Metis Partners is marketing a patent portfolio of 16 patents and related organisational knowledge which is the key to a potential $1bn plus world market in tiny “eyescreen” displays, combining exceptional colour video images with ultra-low power consumption.
These are smaller, lighter and cheaper to run than anything currently on the market and cheaper to manufacture. The company’s own research estimates a head-mounted displays market, both consumer and military of $937m and camera and camcorder market of £200m by 2012.
For Metis Partners, founded by accountant, banker, angel investor and former
Scottish manager of the London Stock Exchange, Stephen Robertson, the sale is the latest in a string of deals materialising as companies attempt to extract value from intangible as well as tangible assets.
Metis specialises in identifying and exploiting for companies the embedded value in IP ranging from formal IP rights such as patents, trademarks and design rights to employee knowledge, organisational knowledge, R&D and corporate brands.
This knowledge can be used internally to improve business performance, strategy and profits or externally to create differences from competitors and new niche marketing or business development opportunities.
MED collapsed into administration in 2008. It was co-founded by Professor Ian Underwood of Edinburgh University, a scientific adviser to the Scottish Government.

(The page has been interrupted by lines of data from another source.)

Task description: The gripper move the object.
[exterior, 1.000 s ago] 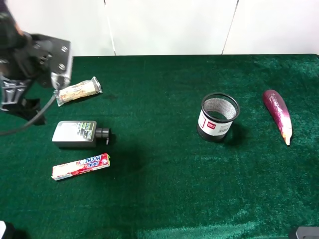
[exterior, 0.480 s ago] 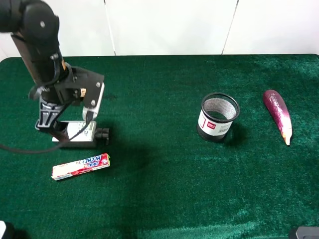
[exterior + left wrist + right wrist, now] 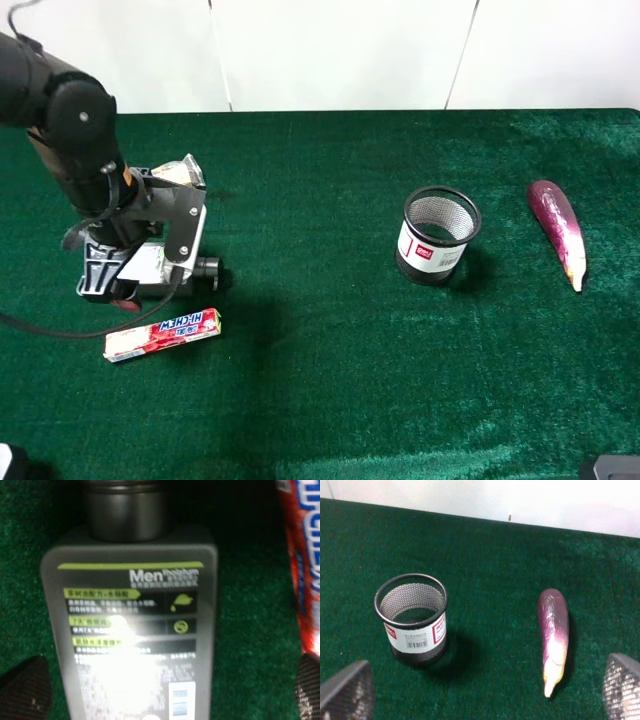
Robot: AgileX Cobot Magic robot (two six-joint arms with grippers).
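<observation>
the object [image 3: 148, 268] lies flat, label up, near the left edge of the worktop [image 3: 330, 400], about midway between far and near edges, its stub [image 3: 205, 267] pointing toward the right edge. the left gripper [image 3: 112, 285] hangs right over it, jaws spread wide and grasping nothing. in the left wrist view one finger [image 3: 22, 692] sits just off one long side and the other [image 3: 309, 685] well off the opposite side, neither touching. the right gripper [image 3: 485, 695] is likewise spread and empty.

the object looks like a stiff, flat rectangular shell, silver-grey and smooth with rounded corners. glare on its label [image 3: 132, 630] suggests a glossy, likely slippery face. the stub is a short dark cylinder, poor to pinch. i judge it fairly light and not fragile. best hold: across the narrow width, on the two long side walls at mid-body, fingers pushed into the soft green pile to catch below the rounded edge.

a red bar [image 3: 163, 334] in shiny wrap lies just beside it toward the near edge, close enough to snag a finger. a pale bar [image 3: 182, 172] lies toward the far edge. a black mesh cup [image 3: 441, 235] and a purple eggplant [image 3: 558, 230] sit well apart, nearer the right edge.
</observation>
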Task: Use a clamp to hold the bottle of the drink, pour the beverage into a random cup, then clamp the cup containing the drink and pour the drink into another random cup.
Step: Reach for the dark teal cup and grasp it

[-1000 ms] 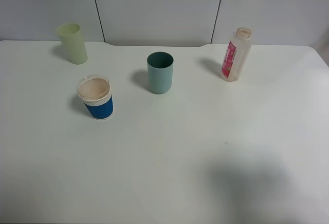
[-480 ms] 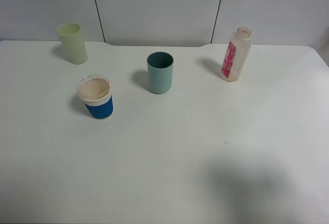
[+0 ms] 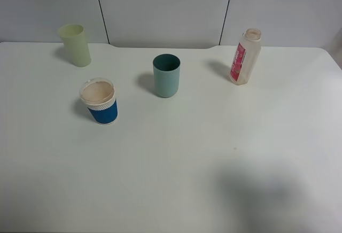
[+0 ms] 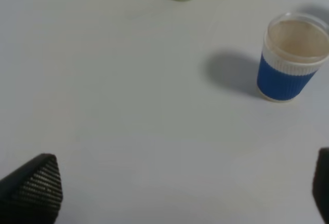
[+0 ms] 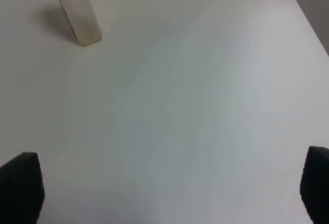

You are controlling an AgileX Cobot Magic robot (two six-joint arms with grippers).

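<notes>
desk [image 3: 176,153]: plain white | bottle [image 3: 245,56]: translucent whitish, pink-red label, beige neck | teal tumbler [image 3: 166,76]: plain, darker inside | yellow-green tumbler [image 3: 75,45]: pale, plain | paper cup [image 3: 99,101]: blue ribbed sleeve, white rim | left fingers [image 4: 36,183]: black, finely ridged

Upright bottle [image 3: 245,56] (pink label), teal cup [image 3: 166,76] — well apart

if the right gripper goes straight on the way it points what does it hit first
Likely just bare table. The right gripper is open, nothing between its tips; the bottle stands to one side of that line, depth unclear.
</notes>
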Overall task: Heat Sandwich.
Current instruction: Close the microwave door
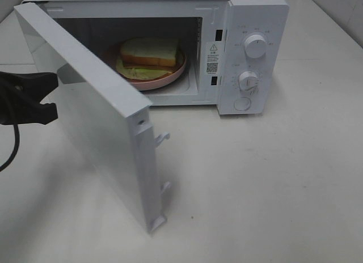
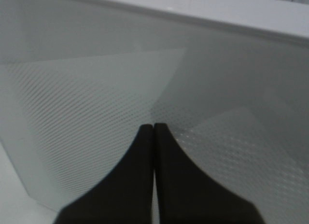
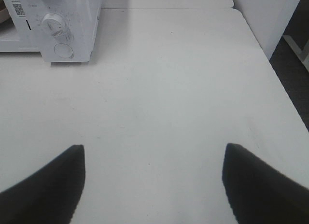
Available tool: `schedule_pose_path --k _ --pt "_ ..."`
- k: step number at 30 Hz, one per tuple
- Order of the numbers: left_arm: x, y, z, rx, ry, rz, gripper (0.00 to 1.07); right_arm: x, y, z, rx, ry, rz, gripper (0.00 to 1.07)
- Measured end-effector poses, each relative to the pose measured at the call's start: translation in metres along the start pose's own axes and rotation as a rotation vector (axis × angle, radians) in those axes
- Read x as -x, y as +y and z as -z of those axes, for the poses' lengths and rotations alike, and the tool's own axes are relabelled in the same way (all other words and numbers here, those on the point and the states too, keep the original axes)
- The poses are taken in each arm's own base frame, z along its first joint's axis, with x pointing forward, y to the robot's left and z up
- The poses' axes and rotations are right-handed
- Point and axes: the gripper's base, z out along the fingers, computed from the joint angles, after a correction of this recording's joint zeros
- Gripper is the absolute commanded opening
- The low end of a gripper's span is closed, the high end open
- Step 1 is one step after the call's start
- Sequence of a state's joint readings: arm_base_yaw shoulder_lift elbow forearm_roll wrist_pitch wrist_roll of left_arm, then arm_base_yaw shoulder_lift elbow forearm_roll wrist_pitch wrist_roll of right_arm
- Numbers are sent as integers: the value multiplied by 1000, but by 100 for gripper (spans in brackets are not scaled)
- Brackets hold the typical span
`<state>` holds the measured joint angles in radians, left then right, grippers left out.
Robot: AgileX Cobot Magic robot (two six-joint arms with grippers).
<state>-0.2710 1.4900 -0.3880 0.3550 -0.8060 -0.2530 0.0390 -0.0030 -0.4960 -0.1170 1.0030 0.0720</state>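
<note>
White counter [image 1: 272, 183] fills my overhead feed, with tiled wall at the far corners. From where I sit, the sandwich [image 1: 150, 54] is inside the microwave [image 1: 255, 11]: pale bread with a browned crust on a yellow-green leafy layer. It lies on a pink plate [image 1: 167, 80] on the floor of the cavity, and the plate's rim comes close to the front lip. The microwave stands at the back of the counter. Its control panel is on the right and carries two white dials [image 1: 256, 46] with a round button [image 1: 243, 103] below them.

The door [image 1: 96, 121] hangs wide open on its left hinge, and its free edge, with two latch hooks [image 1: 161, 138], points toward me.

Through the left wrist camera, the left gripper [image 2: 153, 130] is closed with nothing in it. Its two black fingers [image 2: 130, 185] are pressed flat together, and the tips are right up at the dotted window on the door's outer face. I cannot tell whether they touch it.

The right gripper [image 3: 154, 149] is spread wide and holds nothing. It hangs over bare counter, well apart from the microwave, whose lower dial shows at the corner of that view.
</note>
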Motion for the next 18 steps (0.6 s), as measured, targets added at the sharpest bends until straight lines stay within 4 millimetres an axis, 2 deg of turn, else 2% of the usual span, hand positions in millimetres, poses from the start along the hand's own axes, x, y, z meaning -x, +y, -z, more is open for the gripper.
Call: schedule_pose_path --k 8,18 --pt "1 -10 -11 -19 -4 22 0 0 0 0 0 0 0 75" --pt "16 -40 -47 -35 28 -10 0 0 0 0 0 0 0 75"
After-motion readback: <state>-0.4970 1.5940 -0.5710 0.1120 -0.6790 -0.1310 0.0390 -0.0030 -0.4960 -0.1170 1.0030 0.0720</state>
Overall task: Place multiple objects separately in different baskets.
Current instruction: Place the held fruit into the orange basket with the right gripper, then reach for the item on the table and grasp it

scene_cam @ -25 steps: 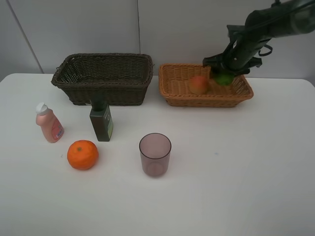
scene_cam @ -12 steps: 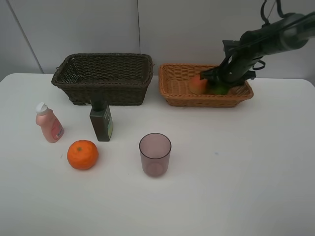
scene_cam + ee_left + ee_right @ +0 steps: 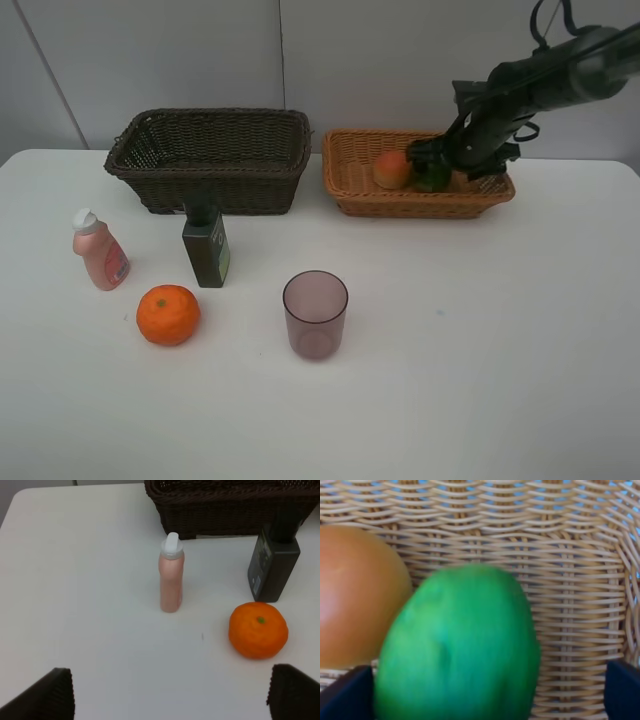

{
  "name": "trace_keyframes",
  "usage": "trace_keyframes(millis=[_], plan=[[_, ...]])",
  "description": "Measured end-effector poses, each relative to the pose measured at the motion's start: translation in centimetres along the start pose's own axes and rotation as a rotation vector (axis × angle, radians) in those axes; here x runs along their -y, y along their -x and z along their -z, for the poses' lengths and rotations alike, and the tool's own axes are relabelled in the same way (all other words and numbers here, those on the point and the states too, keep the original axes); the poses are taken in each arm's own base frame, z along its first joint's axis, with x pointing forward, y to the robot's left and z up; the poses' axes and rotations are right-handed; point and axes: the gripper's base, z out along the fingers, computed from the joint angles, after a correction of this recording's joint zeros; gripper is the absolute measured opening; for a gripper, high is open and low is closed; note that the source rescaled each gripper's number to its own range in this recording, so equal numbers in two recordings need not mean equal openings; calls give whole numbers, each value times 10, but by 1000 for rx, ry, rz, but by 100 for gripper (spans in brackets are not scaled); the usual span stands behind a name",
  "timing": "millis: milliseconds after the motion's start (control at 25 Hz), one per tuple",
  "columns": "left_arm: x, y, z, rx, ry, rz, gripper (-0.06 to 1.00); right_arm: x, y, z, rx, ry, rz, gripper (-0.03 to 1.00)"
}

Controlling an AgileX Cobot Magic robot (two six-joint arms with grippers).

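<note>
The green lime (image 3: 460,645) lies in the light tan basket (image 3: 350,185) next to the peach (image 3: 391,169), which also shows in the right wrist view (image 3: 355,595). My right gripper (image 3: 440,172) is low inside this basket, over the lime. In the right wrist view the right gripper (image 3: 482,692) is open, its fingertips wider than the lime. The orange (image 3: 168,315), pink bottle (image 3: 100,250), dark green bottle (image 3: 206,245) and purplish cup (image 3: 315,313) stand on the table. My left gripper (image 3: 170,695) is open and empty, near the orange (image 3: 258,630) and pink bottle (image 3: 171,575).
The dark brown basket (image 3: 210,155) stands at the back left, just behind the dark green bottle; nothing shows inside it. The white table (image 3: 480,350) spreads to the front and right. A grey wall rises behind both baskets.
My right gripper came down with the lime from above the tan basket's rim to its floor. The peach shifted slightly left. The other objects have not moved.
</note>
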Motion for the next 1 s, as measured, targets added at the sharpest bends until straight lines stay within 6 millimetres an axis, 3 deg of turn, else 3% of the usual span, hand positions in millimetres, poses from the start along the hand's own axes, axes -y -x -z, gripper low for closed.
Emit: trace_keyframes(millis=[520, 1000], plan=[[0, 0, 0, 0, 0, 0, 100, -17, 8, 67, -69, -19, 30, 97], [0, 0, 0, 0, 0, 0, 100, -64, -9, 147, -193, 1, 136, 97]])
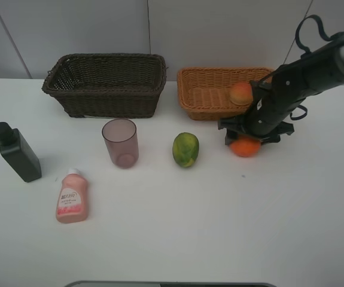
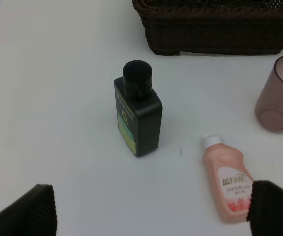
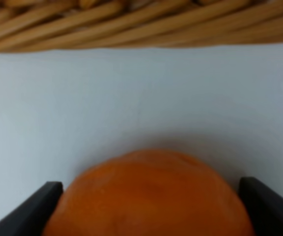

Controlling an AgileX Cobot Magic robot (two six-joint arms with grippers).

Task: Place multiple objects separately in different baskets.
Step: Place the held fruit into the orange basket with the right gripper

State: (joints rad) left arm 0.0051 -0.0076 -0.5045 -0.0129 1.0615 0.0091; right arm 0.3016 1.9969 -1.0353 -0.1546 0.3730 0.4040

AIM-listed for four years, with head office in Edinburgh and its manufacturing in Germany, it was on the brink of breaking into mass marketing, when the recession hit and dried up credit.
Its key technology is based on the discovery that electricity emits light if passed through an organic polymer, enabling it to develop screens using a fraction of the power required by existing small-screen technology.
Stephen Robertson points out: “MED won a whole clutch of awards during its existence, including the European Semiconductor Start-Up of the Year. Its technology as well as associations with both Edinburgh and Napier Universities are likely to make its brand and reputation appeal to potential purchasers.”
Metis offers advisory, brokerage and due diligence services designed to focus on the ability of a company’s business model and strategy to maximise the return on IP assets and deliver new revenues and profits. Clients include technology and software firms, high-end manufacturers and professional services firms.
Metis has recently worked with AMOR Group and Pilgrim Systems plc providing IA and IP strategy advice. It has provided IP due diligence advice for a major UK bank in advance of its lending to high-growth technology clients and developed strategies to protect and monetise the know-how and IP committed by certain large global corporates into JV’s and IP licenses.
The company has also partnered with the Glasgow-based Scottish Intellectual Asset Centre winning a series of innovation engagements through Scottish Enterprise’s Innovation Expert Help Framework.
Filling a gap between patent agents and IP lawyers, Robertson’s company is also used by corporate recovery specialists involved in business turnaround and insolvency transactions.
In the case of MicroEmissive Displays, Metis is marketing not only the company’s brand and reputation, but domain names, trademarks, licensed-in technology and the crucial patents, giving a buyer the ability to recreate the MED manufacturing capability for a substantial market.
It is not only manufacturers who might be in the bidding. Robertson points out, “Big funds in the US specialise in buying up and creating portfolios of patents with a view to litigating against patent infringers or creating revenue out of licensing agreements using the underlying technology.”